- [Exercise requirements]: Word for word, restate every line of the material.
┌──
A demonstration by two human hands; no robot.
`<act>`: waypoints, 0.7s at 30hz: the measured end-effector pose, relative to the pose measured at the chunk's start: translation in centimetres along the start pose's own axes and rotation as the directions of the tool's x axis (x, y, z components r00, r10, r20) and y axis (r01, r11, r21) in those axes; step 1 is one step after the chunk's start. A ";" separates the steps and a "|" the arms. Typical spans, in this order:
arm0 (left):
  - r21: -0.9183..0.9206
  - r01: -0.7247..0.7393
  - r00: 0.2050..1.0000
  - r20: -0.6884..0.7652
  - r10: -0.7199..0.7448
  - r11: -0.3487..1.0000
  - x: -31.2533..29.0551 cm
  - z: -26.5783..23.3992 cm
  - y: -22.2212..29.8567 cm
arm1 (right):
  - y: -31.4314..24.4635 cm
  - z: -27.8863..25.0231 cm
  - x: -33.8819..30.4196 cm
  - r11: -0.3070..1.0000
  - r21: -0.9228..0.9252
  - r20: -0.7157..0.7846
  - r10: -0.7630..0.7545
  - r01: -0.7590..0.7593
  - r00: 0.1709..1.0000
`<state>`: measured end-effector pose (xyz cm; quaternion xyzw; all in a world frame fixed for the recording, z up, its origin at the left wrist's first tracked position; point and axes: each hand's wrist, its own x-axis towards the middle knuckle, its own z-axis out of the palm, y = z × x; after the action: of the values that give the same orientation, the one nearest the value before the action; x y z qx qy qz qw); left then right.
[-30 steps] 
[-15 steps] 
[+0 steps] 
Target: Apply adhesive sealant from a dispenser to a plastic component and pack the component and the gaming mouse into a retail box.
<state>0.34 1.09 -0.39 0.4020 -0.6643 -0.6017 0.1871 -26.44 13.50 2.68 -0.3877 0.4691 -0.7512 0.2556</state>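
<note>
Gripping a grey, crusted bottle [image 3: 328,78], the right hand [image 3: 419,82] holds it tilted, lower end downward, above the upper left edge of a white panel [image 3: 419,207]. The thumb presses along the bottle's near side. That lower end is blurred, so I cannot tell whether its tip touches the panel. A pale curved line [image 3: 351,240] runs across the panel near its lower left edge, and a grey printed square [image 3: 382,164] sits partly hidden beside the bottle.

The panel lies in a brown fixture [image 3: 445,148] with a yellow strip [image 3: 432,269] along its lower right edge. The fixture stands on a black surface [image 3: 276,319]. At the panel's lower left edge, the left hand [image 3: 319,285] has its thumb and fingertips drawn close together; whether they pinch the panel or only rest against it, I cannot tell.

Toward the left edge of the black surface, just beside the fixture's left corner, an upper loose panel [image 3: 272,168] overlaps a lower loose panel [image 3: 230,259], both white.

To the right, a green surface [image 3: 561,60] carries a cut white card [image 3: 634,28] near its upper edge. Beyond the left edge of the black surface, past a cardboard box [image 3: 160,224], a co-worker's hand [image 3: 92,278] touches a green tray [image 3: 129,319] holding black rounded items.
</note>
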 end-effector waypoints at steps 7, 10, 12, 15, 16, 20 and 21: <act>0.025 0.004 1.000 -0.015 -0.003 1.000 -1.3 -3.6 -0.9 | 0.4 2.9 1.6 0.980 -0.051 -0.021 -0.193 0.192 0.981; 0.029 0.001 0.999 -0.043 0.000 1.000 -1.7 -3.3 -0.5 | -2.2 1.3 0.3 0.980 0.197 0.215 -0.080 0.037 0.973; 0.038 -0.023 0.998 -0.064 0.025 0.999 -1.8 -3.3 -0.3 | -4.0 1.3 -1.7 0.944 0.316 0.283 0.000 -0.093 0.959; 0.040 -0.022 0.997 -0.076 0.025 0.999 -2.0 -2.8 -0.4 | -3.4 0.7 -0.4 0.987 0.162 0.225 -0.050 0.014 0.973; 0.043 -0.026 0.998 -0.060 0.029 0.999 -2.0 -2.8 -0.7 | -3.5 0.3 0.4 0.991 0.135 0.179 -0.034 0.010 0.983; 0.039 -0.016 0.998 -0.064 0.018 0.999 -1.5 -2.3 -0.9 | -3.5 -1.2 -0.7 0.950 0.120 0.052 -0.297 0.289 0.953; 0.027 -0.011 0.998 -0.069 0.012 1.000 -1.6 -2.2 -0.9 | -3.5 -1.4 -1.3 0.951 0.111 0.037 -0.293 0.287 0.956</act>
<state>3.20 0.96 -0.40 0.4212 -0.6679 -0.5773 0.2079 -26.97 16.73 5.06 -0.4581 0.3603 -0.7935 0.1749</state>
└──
- [Response]:
A demonstration by two human hands; no robot.
`<act>`: waypoints, 0.7s at 30hz: the measured end-effector pose, relative to the pose measured at the chunk's start: translation in centimetres along the start pose's own axes and rotation as the directions of the tool's x axis (x, y, z components r00, r10, r20) and y axis (r01, r11, r21) in those axes; step 1 is one step after the chunk's start. A ";" separates the steps and a "|" the arms. Typical spans, in this order:
arm0 (left):
  - r21: -0.9183..0.9206
  - r01: -0.7247..0.7393
  - r00: 0.2050..1.0000
  - r20: -0.6884..0.7652
  - r10: -0.7199..0.7448
  - r11: -0.3487..1.0000
  - x: -31.2533..29.0551 cm
  - z: -26.5783..23.3992 cm
  - y: -22.2212..29.8567 cm
arm1 (right):
  - y: -31.4314..24.4635 cm
  - z: -27.8863..25.0231 cm
  - x: -33.8819..30.4196 cm
  - r11: -0.3070..1.0000
  - r21: -0.9228..0.9252
  - r20: -0.7157..0.7846
  - r10: -0.7630..0.7545
  - r01: -0.7590..0.7593
  - r00: 0.1709..1.0000
`<state>`: measured end-effector pose (xyz cm; quaternion xyzw; all in a world frame fixed for the recording, z up, its origin at the left wrist's first tracked position; point and axes: each hand's wrist, its own x-axis towards the middle knuckle, its own z-axis out of the palm, y = z × x; after the action: of the values that give the same orientation, the one nearest the value before the action; x y z qx qy qz qw); left then right.
[-30 steps] 
[-15 steps] 
[+0 steps] 
Target: Apply adhesive sealant from a dispenser to a plastic component and pack the component and the gaming mouse into a retail box.
<state>0.34 1.09 -0.39 0.4020 -0.6643 -0.6017 0.1871 -26.44 13.50 2.68 -0.3877 0.4691 -0.7512 0.2556</state>
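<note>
Gripping a grey, crusted bottle [image 3: 328,78], the right hand [image 3: 419,82] holds it tilted, lower end downward, above the upper left edge of a white panel [image 3: 419,207]. The thumb presses along the bottle's near side. That lower end is blurred, so I cannot tell whether its tip touches the panel. A pale curved line [image 3: 351,240] runs across the panel near its lower left edge, and a grey printed square [image 3: 382,164] sits partly hidden beside the bottle.

The panel lies in a brown fixture [image 3: 445,148] with a yellow strip [image 3: 432,269] along its lower right edge. The fixture stands on a black surface [image 3: 276,319]. At the panel's lower left edge, the left hand [image 3: 319,285] has its thumb and fingertips drawn close together; whether they pinch the panel or only rest against it, I cannot tell.

Toward the left edge of the black surface, just beside the fixture's left corner, an upper loose panel [image 3: 272,168] overlaps a lower loose panel [image 3: 230,259], both white.

To the right, a green surface [image 3: 561,60] carries a cut white card [image 3: 634,28] near its upper edge. Beyond the left edge of the black surface, past a cardboard box [image 3: 160,224], a co-worker's hand [image 3: 92,278] touches a green tray [image 3: 129,319] holding black rounded items.
</note>
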 end-effector waypoints at steps 7, 10, 12, 15, 16, 20 and 21: <act>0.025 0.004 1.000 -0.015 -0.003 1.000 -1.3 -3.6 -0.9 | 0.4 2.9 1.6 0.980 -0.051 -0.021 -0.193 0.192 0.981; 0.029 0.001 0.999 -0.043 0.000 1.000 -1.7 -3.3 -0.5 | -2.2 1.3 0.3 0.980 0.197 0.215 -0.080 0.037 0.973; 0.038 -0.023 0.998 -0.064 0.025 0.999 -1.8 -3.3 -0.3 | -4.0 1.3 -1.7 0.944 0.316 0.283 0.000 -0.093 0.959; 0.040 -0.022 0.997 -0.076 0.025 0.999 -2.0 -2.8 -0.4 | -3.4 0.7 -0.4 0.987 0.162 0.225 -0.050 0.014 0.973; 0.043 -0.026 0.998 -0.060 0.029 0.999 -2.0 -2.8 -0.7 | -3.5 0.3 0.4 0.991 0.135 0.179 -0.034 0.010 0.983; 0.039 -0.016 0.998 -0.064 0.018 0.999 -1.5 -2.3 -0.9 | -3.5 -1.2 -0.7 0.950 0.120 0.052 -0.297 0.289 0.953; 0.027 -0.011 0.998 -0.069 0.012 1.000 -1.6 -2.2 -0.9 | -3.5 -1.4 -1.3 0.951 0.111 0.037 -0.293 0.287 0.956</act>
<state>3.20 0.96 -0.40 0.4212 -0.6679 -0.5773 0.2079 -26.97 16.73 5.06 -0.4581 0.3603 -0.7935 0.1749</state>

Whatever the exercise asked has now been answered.